Re: What's cooking in git.git (Jan 2019, #01; Mon, 7)
- Date: Wed, 9 Jan 2019 22:06:08 +0100
- From: Martin Ågren <martin.agren@xxxxxxxxx>
- Subject: Re: What's cooking in git.git (Jan 2019, #01; Mon, 7)
On Wed, 9 Jan 2019 at 08:37, Martin Ågren <martin.agren@xxxxxxxxx> wrote:
> On Tue, 8 Jan 2019 at 00:34, Junio C Hamano <gitster@xxxxxxxxx> wrote:
> > * bc/sha-256 (2018-11-14) 12 commits
> > - hash: add an SHA-256 implementation using OpenSSL
> > - sha256: add an SHA-256 implementation using libgcrypt
> > - Add a base implementation of SHA-256 support
> > - commit-graph: convert to using the_hash_algo
> > - t/helper: add a test helper to compute hash speed
> > - sha1-file: add a constant for hash block size
> > - t: make the sha1 test-tool helper generic
> > - t: add basic tests for our SHA-1 implementation
> > - cache: make hashcmp and hasheq work with larger hashes
> > - hex: introduce functions to print arbitrary hashes
> > - sha1-file: provide functions to look up hash algorithms
> > - sha1-file: rename algorithm to "sha1"
> > Add sha-256 hash and plug it through the code to allow building Git
> > with the "NewHash".
> AddressSanitizer barks at current pu (855f98be272f19d16564e) for a
> handful of tests.
> One example is t5702-protocol-v2.sh. [...]
> ==1691823==ERROR: AddressSanitizer: heap-buffer-overflow on address
> 0x6040000004f2 at pc 0x0000004ea0fd bp 0x7ffc53082590 sp
> READ of size 32 at 0x6040000004f2 thread T0
> #0 0x4ea0fc in __asan_memcpy
> #1 0x8603ec in oidset_insert oidset.c
> #2 0x86c977 in add_promisor_object packfile.c:2129:4
> #3 0x86c07a in for_each_object_in_pack packfile.c:2070:7
> #4 0x86c535 in for_each_packed_object packfile.c:2095:7
> #5 0x86c651 in is_promisor_object packfile.c:2151:4
> 0x6040000004f2 is located 0 bytes to the right of 34-byte region
> allocated by thread T0 here:
> #0 0x4eb4cf in malloc
> #1 0x9fa1db in do_xmalloc wrapper.c:60:8
> #2 0x9fa2fd in do_xmallocz wrapper.c:100:8
> #3 0x9fa2fd in xmallocz_gently wrapper.c:113
> #4 0x86a877 in unpack_compressed_entry packfile.c:1588:11
> #5 0x86a02e in unpack_entry packfile.c:1737:11
> #6 0x867431 in cache_or_unpack_entry packfile.c:1439:10
> #7 0x867431 in packed_object_info packfile.c:1506
> #8 0x96b7be in oid_object_info_extended sha1-file.c:1394:10
> #9 0x96d7d0 in read_object sha1-file.c:1434:6
> #10 0x96d7d0 in read_object_file_extended sha1-file.c:1476
> #11 0x85cf40 in repo_read_object_file ./object-store.h:174:9
> #12 0x85cf40 in parse_object object.c:273
> #13 0x86c752 in add_promisor_object packfile.c:2108:23
> #14 0x86c07a in for_each_object_in_pack packfile.c:2070:7
> #15 0x86c535 in for_each_packed_object packfile.c:2095:7
> #16 0x86c651 in is_promisor_object packfile.c:2151:4
I found some more time to look into this.
It seems we have a buffer with raw data and we set up a `struct
object_id *` pointing into it, at a (supposed) OID value.
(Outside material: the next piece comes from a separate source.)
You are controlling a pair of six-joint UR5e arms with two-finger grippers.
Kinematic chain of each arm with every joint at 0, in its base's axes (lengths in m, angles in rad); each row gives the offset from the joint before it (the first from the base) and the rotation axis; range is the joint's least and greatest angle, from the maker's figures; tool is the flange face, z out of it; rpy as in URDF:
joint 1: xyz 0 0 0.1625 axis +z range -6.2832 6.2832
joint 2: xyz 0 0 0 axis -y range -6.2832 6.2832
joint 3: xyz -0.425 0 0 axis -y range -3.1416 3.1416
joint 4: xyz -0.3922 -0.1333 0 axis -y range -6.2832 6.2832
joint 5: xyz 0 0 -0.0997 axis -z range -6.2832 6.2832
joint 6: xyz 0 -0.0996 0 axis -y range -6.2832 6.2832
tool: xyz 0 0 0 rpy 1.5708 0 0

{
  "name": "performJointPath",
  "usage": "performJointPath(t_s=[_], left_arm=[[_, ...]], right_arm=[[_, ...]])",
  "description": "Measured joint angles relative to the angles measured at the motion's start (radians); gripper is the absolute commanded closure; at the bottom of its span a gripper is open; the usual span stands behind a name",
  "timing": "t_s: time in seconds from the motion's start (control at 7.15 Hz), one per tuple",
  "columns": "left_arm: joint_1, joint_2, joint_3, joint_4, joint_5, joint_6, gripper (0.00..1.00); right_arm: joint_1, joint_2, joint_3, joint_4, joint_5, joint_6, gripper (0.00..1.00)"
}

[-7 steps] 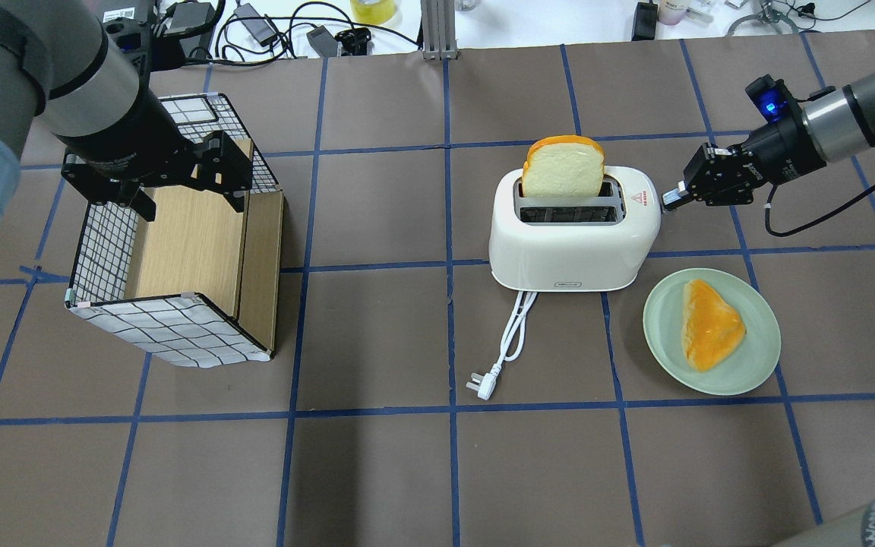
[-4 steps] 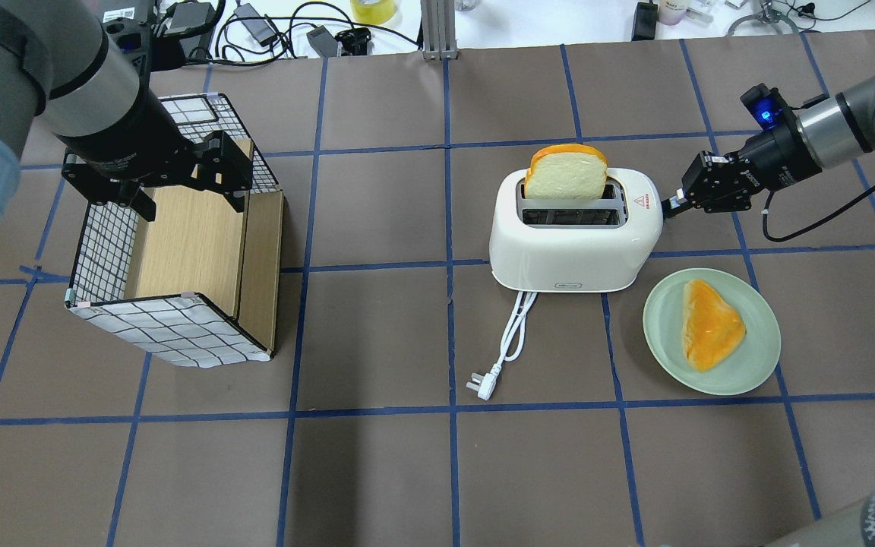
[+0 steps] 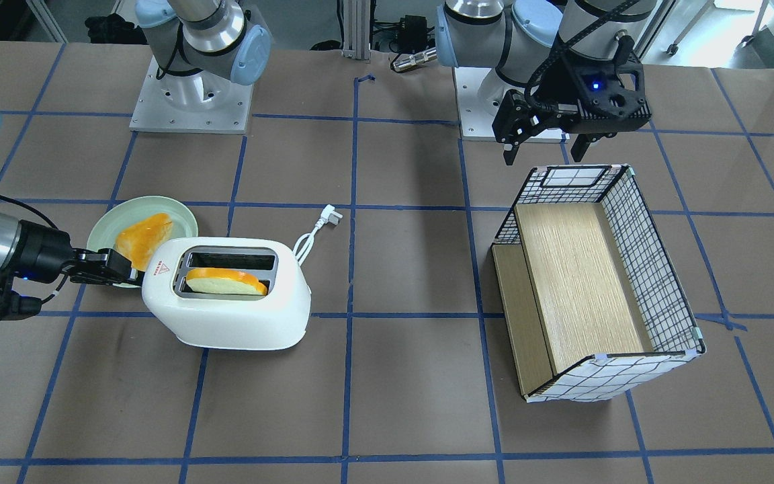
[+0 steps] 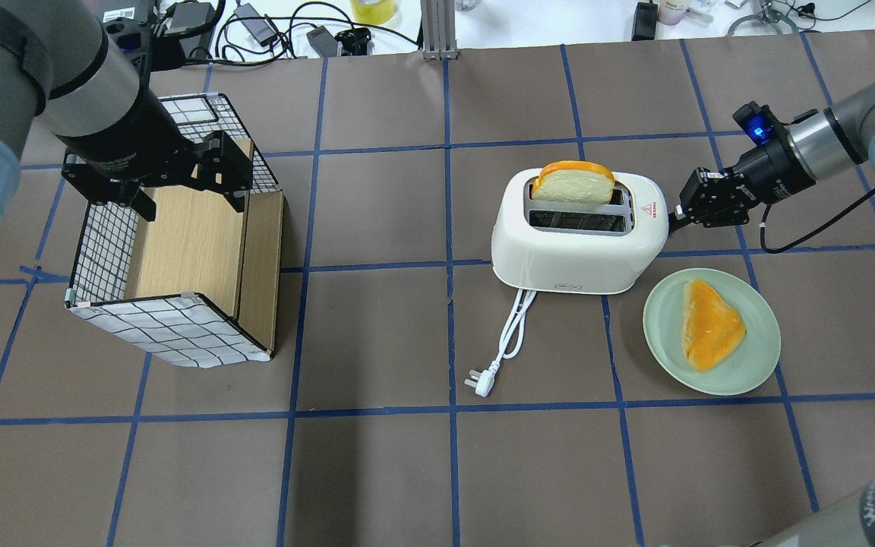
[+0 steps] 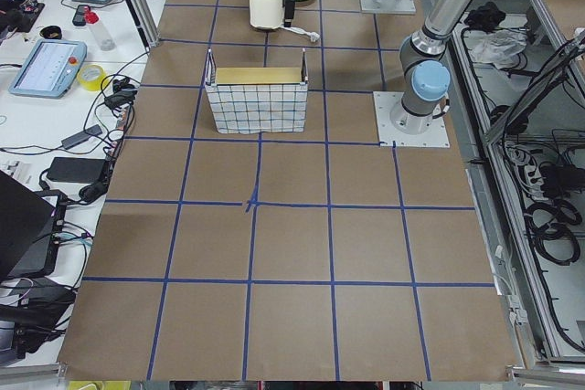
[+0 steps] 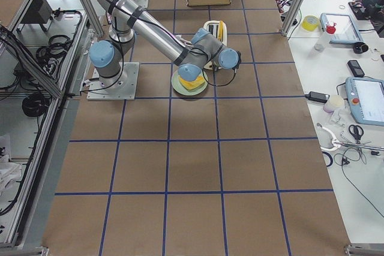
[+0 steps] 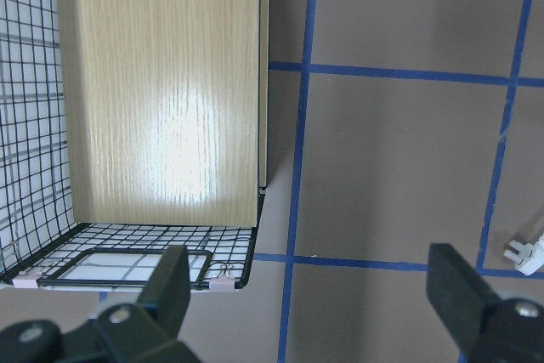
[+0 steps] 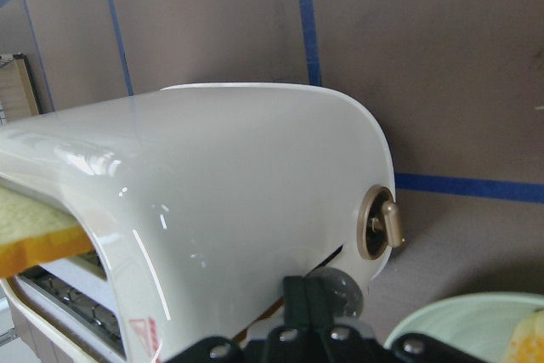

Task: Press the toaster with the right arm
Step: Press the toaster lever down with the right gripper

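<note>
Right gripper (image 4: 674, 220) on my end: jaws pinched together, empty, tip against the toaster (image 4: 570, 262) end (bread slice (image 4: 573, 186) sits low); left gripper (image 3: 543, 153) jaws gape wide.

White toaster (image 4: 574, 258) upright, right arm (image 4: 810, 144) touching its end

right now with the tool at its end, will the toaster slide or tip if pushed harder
The toaster looks like a hollow plastic shell, so it is probably light and apt to slide on the table. Its body is wide and low, so tipping seems unlikely. The cord lies loose and unplugged, so it would hardly anchor it.
</note>
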Motion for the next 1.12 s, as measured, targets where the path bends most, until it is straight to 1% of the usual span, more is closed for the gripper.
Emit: performJointPath(t_s=[0.7,1.12], left_arm=[[0.0,0.0,0.0,0.0,0.001,0.0,0.0],[0.0,-0.001,0.0,0.0,0.0,0.0,0.0]], right_arm=[[0.0,0.045,0.006,-0.033,-0.06,0.013,1.0],[0.0,0.0,-0.01,-0.041,-0.069,0.075,1.0]])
Then
`update_tree_entry_internal()` verifies that the buffer contains
sufficiently many bytes, i.e., at least `the_hash_algo->rawsz` (=20).
We immediately call `oidset_insert()` which copies an entire struct,
i.e., we copy sizeof(struct object_id) (=32) bytes. Which is 12 more
than what is known to be safe. For this particular input data, we read
outside allocated memory.
I can think of three possible approaches:
* Allocate with a margin (GIT_MAX_RAWSZ - the_hash_algo->rawsz) where
"necessary" (TM). Maybe not so maintainable.
* Teach `oidset_insert()` (i.e., khash) to only copy
`the_hash_algo->rawsz` bytes. Maybe not so good for performance.
I wonder which of these is the least awful, or if there are other ideas.